Homily for Assumption 2009

No other saint captures the Catholic imagination like Mary. She is woman, and mother. She is a sexual being at whose breasts Jesus sucked. As a mother she is so accessible. As accessible as our own mothers. She is a powerful prayer partner in time of need. The feast today, however, does not celebrate that so much as Mary as the image of what the Church is to become and the pattern of our own hoped for victory over death.

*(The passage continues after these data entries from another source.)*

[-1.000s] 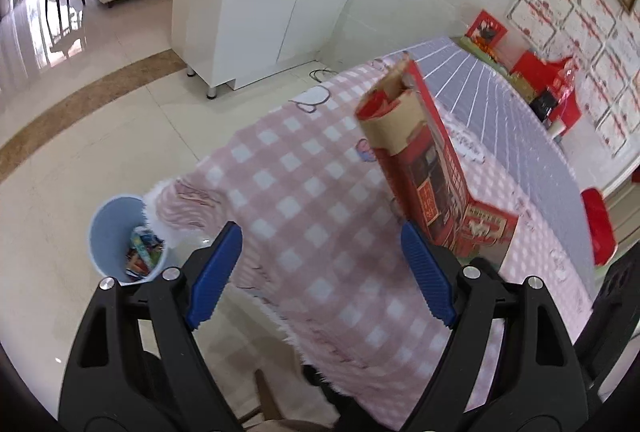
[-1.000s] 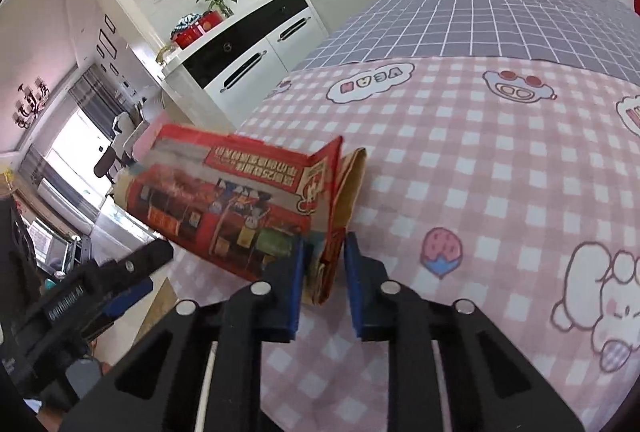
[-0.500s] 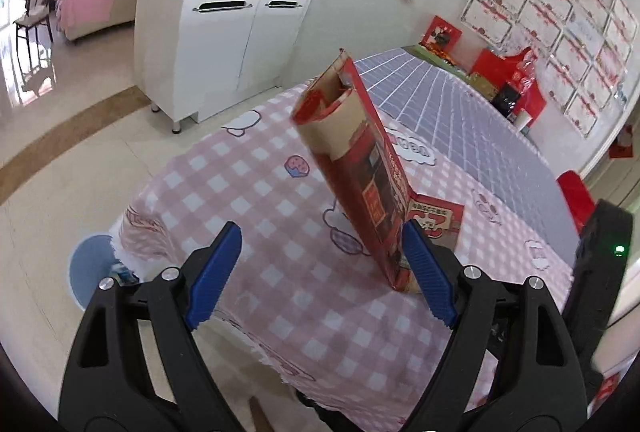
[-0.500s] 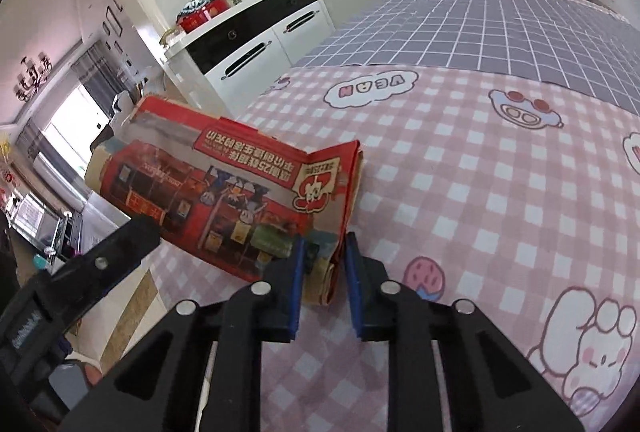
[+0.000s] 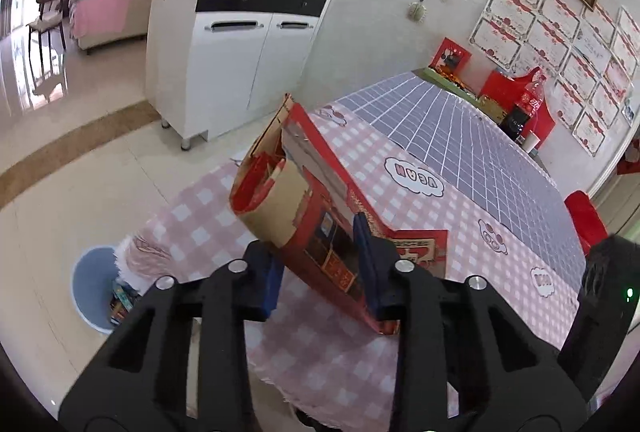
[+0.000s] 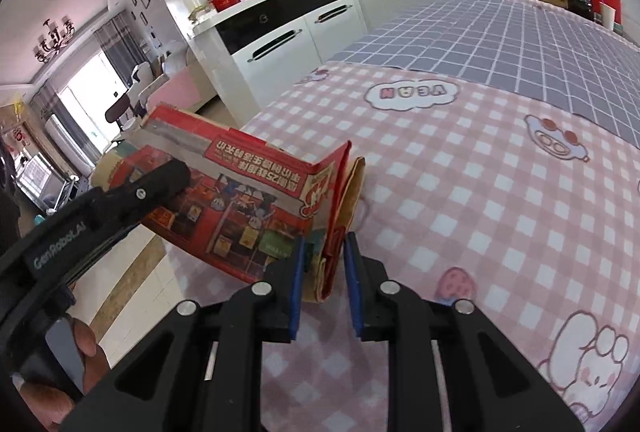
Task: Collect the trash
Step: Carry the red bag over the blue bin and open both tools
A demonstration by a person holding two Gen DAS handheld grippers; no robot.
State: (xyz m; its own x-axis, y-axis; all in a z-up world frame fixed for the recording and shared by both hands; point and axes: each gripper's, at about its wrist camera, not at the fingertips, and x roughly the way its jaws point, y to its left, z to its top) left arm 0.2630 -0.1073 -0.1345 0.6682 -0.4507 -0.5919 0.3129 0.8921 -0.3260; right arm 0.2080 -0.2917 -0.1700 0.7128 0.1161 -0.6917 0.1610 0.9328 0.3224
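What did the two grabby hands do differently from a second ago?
The left gripper has just been closing its fingers around the open end of the red cardboard box, which now sits between them; before, they stood wide apart beside it. The right gripper kept pinching the box's folded end flap throughout. The blue trash bin stayed on the floor by the pink checked tablecloth.

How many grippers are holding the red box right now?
2. The left gripper, jaws just closed, clamps the red box across its middle; the right gripper pinches its folded end flap above the checked tablecloth.
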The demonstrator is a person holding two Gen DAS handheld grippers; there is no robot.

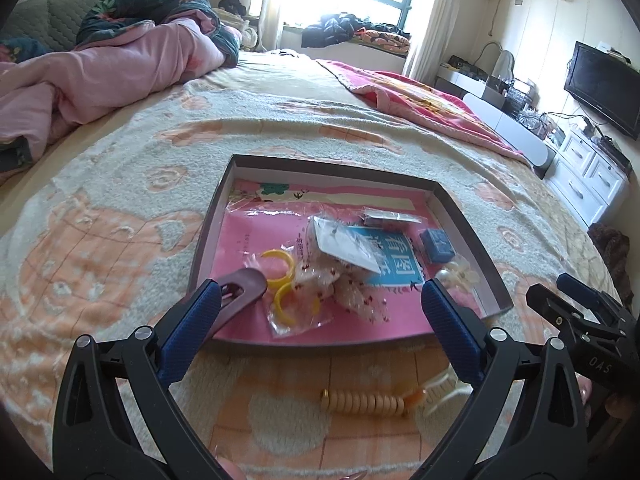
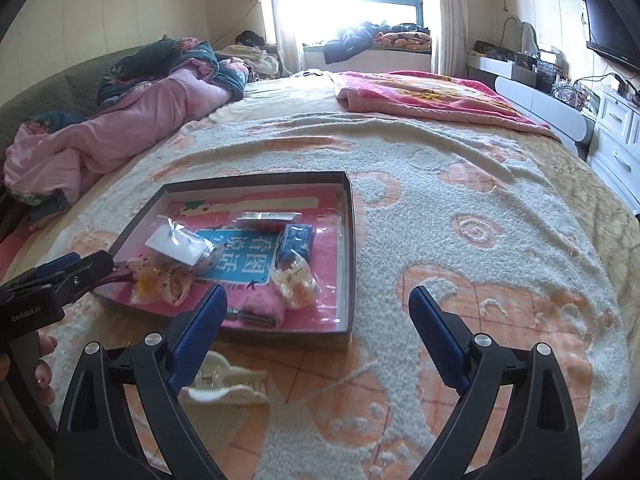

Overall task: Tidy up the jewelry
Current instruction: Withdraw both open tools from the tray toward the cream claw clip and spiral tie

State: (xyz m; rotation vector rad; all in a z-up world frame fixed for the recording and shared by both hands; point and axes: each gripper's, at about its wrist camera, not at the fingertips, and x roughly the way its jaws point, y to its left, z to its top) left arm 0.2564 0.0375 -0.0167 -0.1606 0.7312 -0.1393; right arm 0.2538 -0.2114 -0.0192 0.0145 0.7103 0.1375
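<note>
A shallow dark box with a pink lining lies on the bed; it also shows in the right wrist view. Inside are yellow rings in a clear bag, a white card in a bag, a small blue box and a pearl piece. A maroon hair clip leans on the box's near left edge, touching my left gripper's left finger. A beaded bracelet and a white claw clip lie on the blanket in front of the box. My left gripper is open. My right gripper is open and empty.
A cream and orange blanket covers the bed. Pink bedding is piled at the far left, a red blanket at the far right. White drawers and a TV stand to the right of the bed.
</note>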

The book of the Apocalypse from which we read at the Mass of the day talks of a conflict between a pregnant woman and a dragon. The woman symbolises the people of God bringing forth the Messiah; the dragon is the ancient snake of Genesis. By the birth of the child in the passage St John does not mean the nativity of Jesus. Rather he means the cross. It was by dying that Jesus was snatched from the evil intention of the dragon and was exalted to God's right hand. In so doing he gave eternal life to the people. Mary is the personification of God's people in Catholic tradition. God's people are destined to share in Jesus' victory. Mary's who gave birth to Jesus, is assumed, body and soul to heaven, gathered up with her Son. If Jesus is the first fruits of the resurrection as Paul says, Mary is the second fruits.

With hindsight we could say that the beatitude shouted out to Jesus by the woman in the crowd in the Gospel of the Vigil is a very Catholic response: "Happy the womb that bore you and the breasts you sucked" (Luke 11:27-28). That praise and confidence in Mary's love for her Son under pins all our prayer for her intercession. But our prayers like hers depend on our hearing the word of God and keeping it as Mary did.